[Dataset entries]

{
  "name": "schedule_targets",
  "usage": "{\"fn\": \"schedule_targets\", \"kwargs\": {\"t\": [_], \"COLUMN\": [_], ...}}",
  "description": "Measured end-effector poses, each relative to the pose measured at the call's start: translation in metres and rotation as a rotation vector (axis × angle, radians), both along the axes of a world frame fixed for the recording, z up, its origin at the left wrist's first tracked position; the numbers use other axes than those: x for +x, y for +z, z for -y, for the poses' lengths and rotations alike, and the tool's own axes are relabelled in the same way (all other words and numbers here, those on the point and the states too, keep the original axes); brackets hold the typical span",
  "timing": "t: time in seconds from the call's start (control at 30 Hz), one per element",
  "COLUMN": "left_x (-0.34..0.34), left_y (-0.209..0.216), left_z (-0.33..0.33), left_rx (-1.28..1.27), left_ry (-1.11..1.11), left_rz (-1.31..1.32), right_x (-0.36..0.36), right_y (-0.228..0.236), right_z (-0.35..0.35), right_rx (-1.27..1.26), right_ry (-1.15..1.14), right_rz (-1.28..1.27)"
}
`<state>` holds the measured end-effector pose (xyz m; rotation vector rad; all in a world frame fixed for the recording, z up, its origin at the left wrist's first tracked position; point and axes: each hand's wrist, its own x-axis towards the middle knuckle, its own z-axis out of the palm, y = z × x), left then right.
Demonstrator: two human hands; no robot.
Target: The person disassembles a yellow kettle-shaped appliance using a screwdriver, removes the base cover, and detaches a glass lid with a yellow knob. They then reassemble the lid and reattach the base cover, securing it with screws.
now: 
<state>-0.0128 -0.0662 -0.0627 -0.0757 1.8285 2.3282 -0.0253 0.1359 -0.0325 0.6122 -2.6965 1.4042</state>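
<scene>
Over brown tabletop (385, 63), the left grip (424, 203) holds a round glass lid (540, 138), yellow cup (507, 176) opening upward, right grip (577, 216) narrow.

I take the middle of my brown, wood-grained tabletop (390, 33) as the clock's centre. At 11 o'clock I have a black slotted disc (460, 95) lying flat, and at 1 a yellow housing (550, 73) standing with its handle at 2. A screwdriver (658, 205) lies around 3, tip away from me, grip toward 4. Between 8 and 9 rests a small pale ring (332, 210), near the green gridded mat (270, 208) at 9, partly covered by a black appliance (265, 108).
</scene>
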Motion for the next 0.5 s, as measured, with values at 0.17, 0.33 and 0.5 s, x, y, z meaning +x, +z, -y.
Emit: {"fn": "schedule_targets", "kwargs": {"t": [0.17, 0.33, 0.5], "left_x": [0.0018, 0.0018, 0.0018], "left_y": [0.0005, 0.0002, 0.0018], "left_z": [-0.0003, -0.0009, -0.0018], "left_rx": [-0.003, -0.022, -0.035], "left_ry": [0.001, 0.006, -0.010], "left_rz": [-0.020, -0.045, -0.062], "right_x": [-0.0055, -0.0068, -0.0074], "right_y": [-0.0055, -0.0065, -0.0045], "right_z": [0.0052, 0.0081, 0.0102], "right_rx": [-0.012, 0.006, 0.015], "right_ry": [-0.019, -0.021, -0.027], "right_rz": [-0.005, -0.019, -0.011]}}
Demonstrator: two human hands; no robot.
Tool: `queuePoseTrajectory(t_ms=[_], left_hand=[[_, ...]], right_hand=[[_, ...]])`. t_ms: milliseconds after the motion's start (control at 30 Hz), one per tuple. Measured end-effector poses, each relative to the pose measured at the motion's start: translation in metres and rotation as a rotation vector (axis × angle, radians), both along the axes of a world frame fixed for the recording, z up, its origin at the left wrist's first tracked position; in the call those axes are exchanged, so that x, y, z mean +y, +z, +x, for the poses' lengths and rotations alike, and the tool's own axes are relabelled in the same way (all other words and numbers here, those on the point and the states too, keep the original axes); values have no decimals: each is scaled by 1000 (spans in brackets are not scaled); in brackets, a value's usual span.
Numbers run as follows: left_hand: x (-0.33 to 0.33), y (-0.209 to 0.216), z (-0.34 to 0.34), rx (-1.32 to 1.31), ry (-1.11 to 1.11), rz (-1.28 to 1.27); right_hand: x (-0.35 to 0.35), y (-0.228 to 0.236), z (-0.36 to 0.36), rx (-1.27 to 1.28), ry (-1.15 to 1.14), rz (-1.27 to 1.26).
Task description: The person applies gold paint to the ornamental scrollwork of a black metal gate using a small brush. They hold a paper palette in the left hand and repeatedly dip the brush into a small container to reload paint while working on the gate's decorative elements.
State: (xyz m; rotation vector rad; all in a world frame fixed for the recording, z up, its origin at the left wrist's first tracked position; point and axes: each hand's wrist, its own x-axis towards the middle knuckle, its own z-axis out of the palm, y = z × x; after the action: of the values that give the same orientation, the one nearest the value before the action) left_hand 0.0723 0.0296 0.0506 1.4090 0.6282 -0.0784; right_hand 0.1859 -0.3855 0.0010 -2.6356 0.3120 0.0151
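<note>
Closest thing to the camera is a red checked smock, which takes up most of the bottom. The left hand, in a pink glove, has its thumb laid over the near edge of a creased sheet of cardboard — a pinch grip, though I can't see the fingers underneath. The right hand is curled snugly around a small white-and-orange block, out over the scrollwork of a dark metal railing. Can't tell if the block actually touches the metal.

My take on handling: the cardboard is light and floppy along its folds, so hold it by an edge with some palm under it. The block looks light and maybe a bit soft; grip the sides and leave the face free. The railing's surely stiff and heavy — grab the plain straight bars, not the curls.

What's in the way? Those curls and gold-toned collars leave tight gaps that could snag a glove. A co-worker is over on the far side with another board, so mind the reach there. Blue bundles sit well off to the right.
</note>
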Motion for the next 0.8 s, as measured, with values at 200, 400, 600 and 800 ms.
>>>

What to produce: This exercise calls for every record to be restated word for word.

Exercise output:
{
  "name": "schedule_targets",
  "usage": "{\"fn\": \"schedule_targets\", \"kwargs\": {\"t\": [_], \"COLUMN\": [_], ...}}",
  "description": "Measured end-effector poses, each relative to the pose measured at the call's start: translation in metres and rotation as a rotation vector (axis × angle, radians), both along the axes of a world frame fixed for the recording, z up, its origin at the left wrist's first tracked position; the numbers use other axes than those: x for +x, y for +z, z for -y, for the poses' lengths and rotations alike, and the tool's own axes are relabelled in the same way (all other words and numbers here, those on the point and the states too, keep the original axes); brackets hold the typical span",
  "timing": "t: time in seconds from the call's start (control at 30 Hz), one per element",
  "COLUMN": "left_x (-0.34..0.34), left_y (-0.209..0.216), left_z (-0.33..0.33), left_rx (-1.28..1.27), left_ry (-1.11..1.11), left_rz (-1.31..1.32), right_x (-0.36..0.36), right_y (-0.228..0.236), right_z (-0.35..0.35), right_rx (-1.27..1.26), right_ry (-1.15..1.14), right_rz (-1.28..1.27)"
}
`<state>` holds the measured end-effector pose (xyz m; rotation vector rad; all in a world frame fixed for the recording, z up, its origin at the left wrist's first tracked position; point and axes: each hand's wrist, its own x-axis towards the middle knuckle, its own z-axis out of the palm, y = z × x), left then right.
Demonstrator: two human hands; no robot.
Target: The person disassembles a yellow kettle-shaped appliance using a screwdriver, removes the base cover, and detaches a glass lid with a yellow knob. They then reassemble the lid and reattach the base cover, securing it with screws.
now: 
<state>-0.0128 -0.0662 -0.0627 -0.0757 1.8285 2.3282 -0.0253 0.1359 -0.0325 0.6122 -2.6965 1.4042</state>
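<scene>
Over brown tabletop (385, 63), the left grip (424, 203) holds a round glass lid (540, 138), yellow cup (507, 176) opening upward, right grip (577, 216) narrow.

I take the middle of my brown, wood-grained tabletop (390, 33) as the clock's centre. At 11 o'clock I have a black slotted disc (460, 95) lying flat, and at 1 a yellow housing (550, 73) standing with its handle at 2. A screwdriver (658, 205) lies around 3, tip away from me, grip toward 4. Between 8 and 9 rests a small pale ring (332, 210), near the green gridded mat (270, 208) at 9, partly covered by a black appliance (265, 108).
</scene>
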Motion for the next 0.5 s, as measured, with values at 0.17, 0.33 and 0.5 s, x, y, z meaning +x, +z, -y.
Emit: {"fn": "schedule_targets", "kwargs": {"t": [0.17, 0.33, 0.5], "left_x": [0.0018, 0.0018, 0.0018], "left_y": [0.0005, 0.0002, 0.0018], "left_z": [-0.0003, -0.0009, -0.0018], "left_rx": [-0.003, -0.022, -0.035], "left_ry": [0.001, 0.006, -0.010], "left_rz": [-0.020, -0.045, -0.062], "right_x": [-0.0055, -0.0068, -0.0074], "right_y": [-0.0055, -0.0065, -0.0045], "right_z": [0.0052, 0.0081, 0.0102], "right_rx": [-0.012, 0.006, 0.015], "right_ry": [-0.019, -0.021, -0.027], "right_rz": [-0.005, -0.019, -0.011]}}
Demonstrator: two human hands; no robot.
Tool: `queuePoseTrajectory(t_ms=[_], left_hand=[[_, ...]], right_hand=[[_, ...]])`. t_ms: milliseconds after the motion's start (control at 30 Hz), one per tuple. Measured end-effector poses, each relative to the pose measured at the motion's start: translation in metres and rotation as a rotation vector (axis × angle, radians), both along the axes of a world frame fixed for the recording, z up, its origin at the left wrist's first tracked position; in the call those axes are exchanged, so that x, y, z mean +y, +z, +x, for the poses' lengths and rotations alike, and the tool's own axes are relabelled in the same way (all other words and numbers here, those on the point and the states too, keep the original axes); values have no decimals: each is scaled by 1000 (spans in brackets are not scaled); in brackets, a value's usual span.
Numbers run as follows: left_hand: x (-0.33 to 0.33), y (-0.209 to 0.216), z (-0.34 to 0.34), rx (-1.32 to 1.31), ry (-1.11 to 1.11), rz (-1.28 to 1.27); right_hand: x (-0.35 to 0.35), y (-0.228 to 0.236), z (-0.36 to 0.36), rx (-1.27 to 1.28), ry (-1.15 to 1.14), rz (-1.27 to 1.26).
Task description: The person applies gold paint to the ornamental scrollwork of a black metal gate using a small brush. They hold a paper palette in the left hand and repeatedly dip the brush into a small container to reload paint while working on the gate's decorative elements.
State: (xyz m; rotation vector rad; all in a world frame fixed for the recording, z up, its origin at the left wrist's first tracked position; point and axes: each hand's wrist, its own x-axis towards the middle knuckle, its own z-axis out of the palm, y = z × x; after the action: of the values that give the same orientation, the one nearest the value before the action) left_hand 0.0723 0.0296 0.0506 1.4090 0.6282 -0.0784; right_hand 0.1859 -0.3855 0.0010 -2.6356 0.3120 0.0151
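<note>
Closest thing to the camera is a red checked smock, which takes up most of the bottom. The left hand, in a pink glove, has its thumb laid over the near edge of a creased sheet of cardboard — a pinch grip, though I can't see the fingers underneath. The right hand is curled snugly around a small white-and-orange block, out over the scrollwork of a dark metal railing. Can't tell if the block actually touches the metal.

My take on handling: the cardboard is light and floppy along its folds, so hold it by an edge with some palm under it. The block looks light and maybe a bit soft; grip the sides and leave the face free. The railing's surely stiff and heavy — grab the plain straight bars, not the curls.

What's in the way? Those curls and gold-toned collars leave tight gaps that could snag a glove. A co-worker is over on the far side with another board, so mind the reach there. Blue bundles sit well off to the right.
</note>
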Motion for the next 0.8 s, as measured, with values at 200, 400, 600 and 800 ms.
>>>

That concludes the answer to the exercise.